The Kumano Kodo pilgrimage trails span across the mountains of the Kii Peninsula, located in the Wakayama Prefecture. And along the trails lie three shrines, all UNESCO World Heritage Sites: Hongu Taisha, Hayatama Taisha, and Nachi Taisha. I didn’t have enough time to make a trip out to see all three, so I chose to see Nachi Taisha.
I took a 3-hour train from Wakayama Station to Kii-Katsuura Station. From there, it was about another 30-minute bus ride. I suggest getting off at Daimonzaka, a stone path that leads up to the main shrine. Alternatively, the bus also stops at the main entrance of the shrine.
At the base of Daimonzaka, there is a pair of large, 800-year old cedar trees that lie side-by-side called Meoto-sugi, or the “Husband & Wife” cedar trees. There is also a shop at the base of Daimonzaka where you can rent the traditional pilgrim attire. The hike itself was very peaceful, and I was glad that I had the chance to walk along this ancient road.
Upon reaching the top of Daimonzaka, there is a main street lined with shops and restaurants where the bus also stops at. There are a few more set of stairs before reaching Nachi Taisha.
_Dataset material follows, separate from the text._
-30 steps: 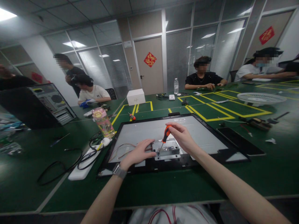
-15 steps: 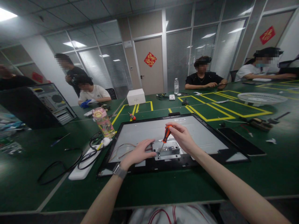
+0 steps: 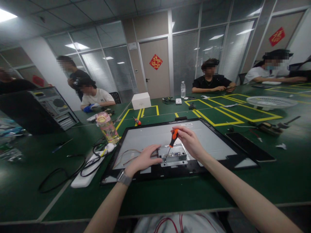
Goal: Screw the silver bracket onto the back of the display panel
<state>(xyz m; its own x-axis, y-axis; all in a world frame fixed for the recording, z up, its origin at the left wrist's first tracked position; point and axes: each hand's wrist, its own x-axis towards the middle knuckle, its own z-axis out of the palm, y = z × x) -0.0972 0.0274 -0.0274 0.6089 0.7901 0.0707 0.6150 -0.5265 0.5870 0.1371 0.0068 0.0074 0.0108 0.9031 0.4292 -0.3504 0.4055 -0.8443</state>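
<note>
In my right hand [image 3: 188, 139] is an orange and black screwdriver [image 3: 174, 138], held by the handle with its shaft slanting down to the left. Its tip meets the lower left part of a metal bracket box [image 3: 176, 156] with ports along it. That box sits on the grey back of a flat display panel [image 3: 209, 142] with a black frame, lying on the green table. My left hand [image 3: 145, 158], a watch on its wrist, rests with fingers stretched out at the box's left edge, over thin cables [image 3: 123, 157].
Left of the panel are a white power strip [image 3: 84, 173] with black cords, a pink-lidded bottle [image 3: 107, 127] and a computer case [image 3: 52, 110]. A black phone-like slab [image 3: 250, 147] lies to the right. Beyond are a red screwdriver [image 3: 137, 121], a white box [image 3: 141, 101] and several people.
The fingers of my right hand have shifted slightly around the screwdriver handle, which has turned a little. The tip stays at the same spot, and my left hand keeps its place.
</note>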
Nachi Taisha is a large complex and the entrance to the shrine grounds is free. There is a treasure hall as well; however you’ll need to pay a small entrance fee. I think the most picturesque attraction is the pagoda. Here, you can see the waterfall in the background as well.
There is a separate path back on the main street that leads down to the base of Nachi Falls where you can find a fantastic view of the waterfall. This is supposedly the tallest waterfall in Japan, and probably the most well-known.
I came during the Winter, in the month of February. But I imagine that this would also be amazing to see in the Spring and Summer, heck, in any season!